Yeni Üyelik
3.
Bölüm
@elma10

✨️Selam Canlarrrr✨️

👆Bu giriş benim hayatımda büyük yer edinmiştir.(Sizinle alakası yok)


Neyseeee Nasılsınız görüşmeyelliiii


Ben çok iyiyim


Timur ONUK (53)


Meryem TAŞKIRAN (49)


Mustafa ÇAPKIN (50)


Bol yorum yapmayı unutmayınnn


O halde iyi okumalarrr


_____________


Timur restorandan çıktığında adete delirdiği hissetti. Ve elinin üstündeki kanı paltosuna silip valeden anahtarını alıp aracına bindi.


Timur az önce gördüklerini aklından çıkaramıyor ve bütün siniri ile gaza yükleniyordu. Kafası yerinde olmadığı için nereye gittiğini de bilmiyordu. Yarım saat yol aldıktan sonra durdu. Kafası kaldırdı ve bir sahil kenarına geldiğini farketti. Araçtan inip denizin dibindeki bir kayaya oturdu.


Artık kendini o kadar çaresiz hissediyordu ki ölmeyi bile diledi.


Ama Timur merhametli bir adamdı ve onun gözyaşlarına asla kıyamayacağı 2 tane çocuğu vardı.

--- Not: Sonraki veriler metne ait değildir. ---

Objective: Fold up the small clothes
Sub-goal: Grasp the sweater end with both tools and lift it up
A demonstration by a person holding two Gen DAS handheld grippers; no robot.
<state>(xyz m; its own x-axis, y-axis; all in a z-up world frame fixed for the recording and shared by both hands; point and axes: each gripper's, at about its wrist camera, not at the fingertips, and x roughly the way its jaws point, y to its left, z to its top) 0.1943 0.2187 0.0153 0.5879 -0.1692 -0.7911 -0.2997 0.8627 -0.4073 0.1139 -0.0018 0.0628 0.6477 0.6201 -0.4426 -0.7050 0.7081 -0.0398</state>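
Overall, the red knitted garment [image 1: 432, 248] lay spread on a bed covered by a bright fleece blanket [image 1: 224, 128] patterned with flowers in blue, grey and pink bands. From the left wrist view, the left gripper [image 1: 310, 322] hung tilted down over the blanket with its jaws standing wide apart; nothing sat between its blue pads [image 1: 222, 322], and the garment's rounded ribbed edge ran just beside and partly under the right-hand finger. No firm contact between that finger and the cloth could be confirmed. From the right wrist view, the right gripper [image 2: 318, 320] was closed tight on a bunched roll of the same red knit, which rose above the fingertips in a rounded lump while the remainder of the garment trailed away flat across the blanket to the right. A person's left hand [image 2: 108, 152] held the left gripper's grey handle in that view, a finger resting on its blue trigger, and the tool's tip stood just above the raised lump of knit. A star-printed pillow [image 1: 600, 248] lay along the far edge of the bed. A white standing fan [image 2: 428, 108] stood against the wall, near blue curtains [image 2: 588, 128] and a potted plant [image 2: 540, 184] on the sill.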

O yüzden bu fikri aklından hemen sildi.


Ve bundan sonraki adamının ne olması gerektiğini düşünmeye başladı.


Cebindeki telefonu sessizde olduğu için sadece titreşim hissediyordu. Ama kimin aradığını tahmin ettiği için görmezden geldi.


Ne yapması gerektiği bilmediği için kızarmış gözleriyle dalgaları seyrediyordu.

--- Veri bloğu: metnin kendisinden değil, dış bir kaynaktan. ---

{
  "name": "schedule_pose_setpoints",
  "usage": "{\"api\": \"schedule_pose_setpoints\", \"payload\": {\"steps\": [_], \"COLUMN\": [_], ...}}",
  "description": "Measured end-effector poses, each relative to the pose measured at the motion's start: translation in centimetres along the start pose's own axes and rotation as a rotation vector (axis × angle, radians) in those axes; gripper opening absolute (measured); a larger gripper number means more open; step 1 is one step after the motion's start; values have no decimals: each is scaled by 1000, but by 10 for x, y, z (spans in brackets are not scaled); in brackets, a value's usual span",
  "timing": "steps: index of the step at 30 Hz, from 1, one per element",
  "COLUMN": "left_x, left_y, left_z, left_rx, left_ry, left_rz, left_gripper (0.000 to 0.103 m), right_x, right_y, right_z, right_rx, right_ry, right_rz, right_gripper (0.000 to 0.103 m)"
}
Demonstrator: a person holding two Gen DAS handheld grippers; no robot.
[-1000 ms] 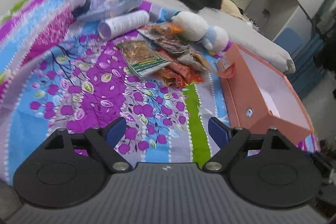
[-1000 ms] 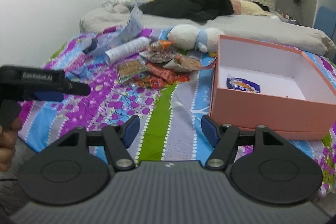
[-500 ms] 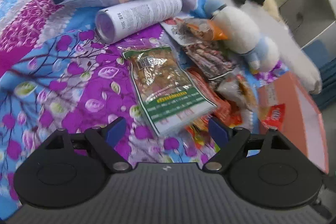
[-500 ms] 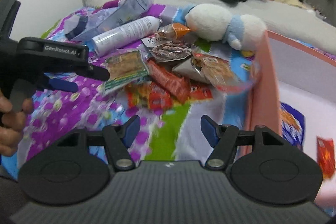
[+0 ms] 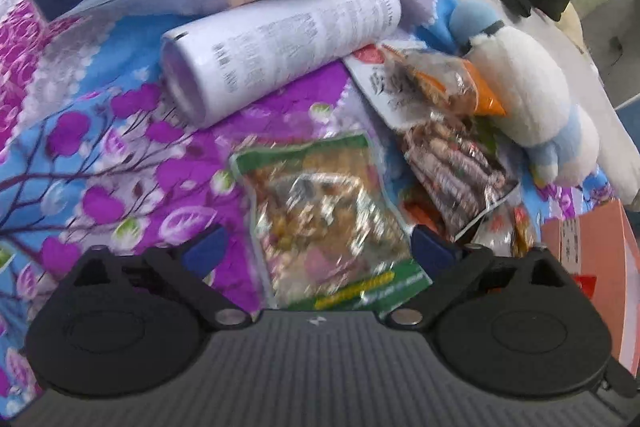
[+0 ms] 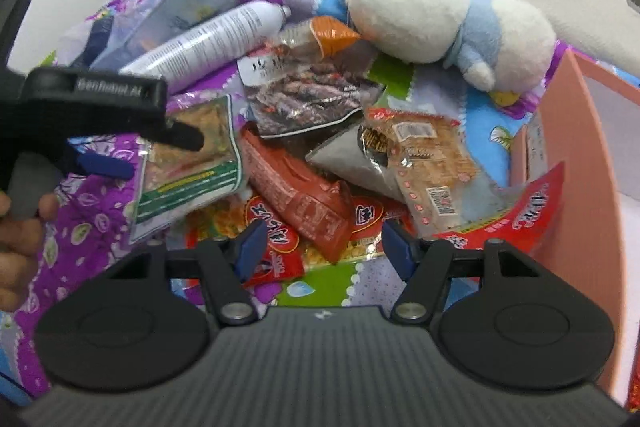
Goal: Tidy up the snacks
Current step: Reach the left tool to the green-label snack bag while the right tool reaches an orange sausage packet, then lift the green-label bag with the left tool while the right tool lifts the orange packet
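Your left gripper (image 5: pixel 316 247) hangs wide open over the green snack packet (image 5: pixel 332 219) on the bedspread (image 5: pixel 100 147). Your right gripper (image 6: pixel 322 241), fingers also spread wide, straddles the red packets (image 6: pixel 304 199) beside the pink box (image 6: pixel 576 155).

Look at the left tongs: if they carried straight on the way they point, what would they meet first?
Most likely the green-edged snack packet, which lies between the open left tongs. Beyond it lies the white can, though depth is hard to judge.
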State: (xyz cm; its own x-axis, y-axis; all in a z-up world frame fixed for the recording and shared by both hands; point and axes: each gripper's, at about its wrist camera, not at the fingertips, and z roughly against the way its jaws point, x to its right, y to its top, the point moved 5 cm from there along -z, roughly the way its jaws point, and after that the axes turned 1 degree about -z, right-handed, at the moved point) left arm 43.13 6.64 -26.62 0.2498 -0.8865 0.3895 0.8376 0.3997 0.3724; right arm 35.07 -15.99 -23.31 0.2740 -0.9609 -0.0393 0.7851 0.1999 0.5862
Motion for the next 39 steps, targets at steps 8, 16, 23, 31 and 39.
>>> {"api": "schedule_pose_setpoints", "payload": {"steps": [8, 16, 23, 31, 39], "left_x": [29, 35, 33, 30, 29], "left_y": [9, 6, 0, -10, -51], "left_z": [-28, -33, -23, 3, 34], "left_rx": [29, 23, 22, 12, 22], "left_ry": [156, 220, 221, 140, 83], "left_rz": [-118, -247, -332, -313, -324], "left_gripper": [103, 97, 81, 67, 67], "right_x": [-1, 1, -3, -9, -16], "right_y": [3, 7, 9, 1, -24], "right_z": [-28, -39, -30, -10, 22], "right_rx": [-1, -29, -26, -15, 30], "right_ry": [13, 93, 64, 34, -4], "right_rz": [34, -29, 24, 37, 14], "right_gripper": [65, 57, 52, 51, 51]}}
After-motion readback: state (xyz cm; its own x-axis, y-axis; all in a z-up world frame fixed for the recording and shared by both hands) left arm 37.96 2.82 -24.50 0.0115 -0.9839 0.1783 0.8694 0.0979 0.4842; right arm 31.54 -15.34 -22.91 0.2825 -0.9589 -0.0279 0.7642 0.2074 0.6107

O sırada arkasından birinin onu seslendiğini duydu. Arkasını döndüğünde karşısında gördüğü kişi ile içindeki ateşin daha da harmanlandığını hissetti.


+Ti ti-mur


Meryem'in ağzından kocasını ismi ilk defa bu kadar çaresiz ve titrek çıkmıştı.


Timur sinirle ayağa kalkıp ağzının içinden karşısındaki kadına bela okudu. Bunu dışından söyleyemediği için de bir belada kendine okudu. Çünkü o Meryem'e hala aşıktı.


Ve sert sesi ile konuşmaya başladı.


-Sen ne yüzle benim karşıma çıkabiliyorsun?


+Timur bak böyle bakma lütfen hataydı ç-çok özür dilerim gerçekten ne desen haklısın-


Timur Meryem'in sözünü kesti


-Bitti Meryem! BİTTİ


"Bizi sen bitirdin."


Timur son cümlesini söylerken sesi kısık çıkmıştı çünkü içi kan ağlıyordu.


+Timur lütfen yapma ben seni hala çok seviyorum sende beni seviyorsun-


-Seviyor-DUM BBİTTİ Meryem bitti sen artık bizi değil 'çünkü biz diye bir şey kalmadı' 2 tane boyun kadar çocuklarına bu konuyu nasıl açıklayacağını düşün.


Meryem'in gözleri duyduğu ile fal taşı gibi açıldı. Olayların daha yeni farkına varıyordu. O kocasını aldatırken çocukları aklına gelmemişti. Ve şimdi bu gerçekle nasıl yüzleşeceğini düşünüyordu.


+Yapma timur bak düzeltebiliriz 25 yılı bu kadar hızlı silip atamazsın.


-Ama sen aldatırken o 25 yılın hatrını hiç düşünmedin Meryem. Allah aşkına söyle yanılıyor muyum? Ben gerçekten herşeyden çok şu anda yanılmış olmak istiyorum.


Artık Timur'un sesi bağırmaktan çatallaşmıştı. Boğazını temizledi ve söze girdi.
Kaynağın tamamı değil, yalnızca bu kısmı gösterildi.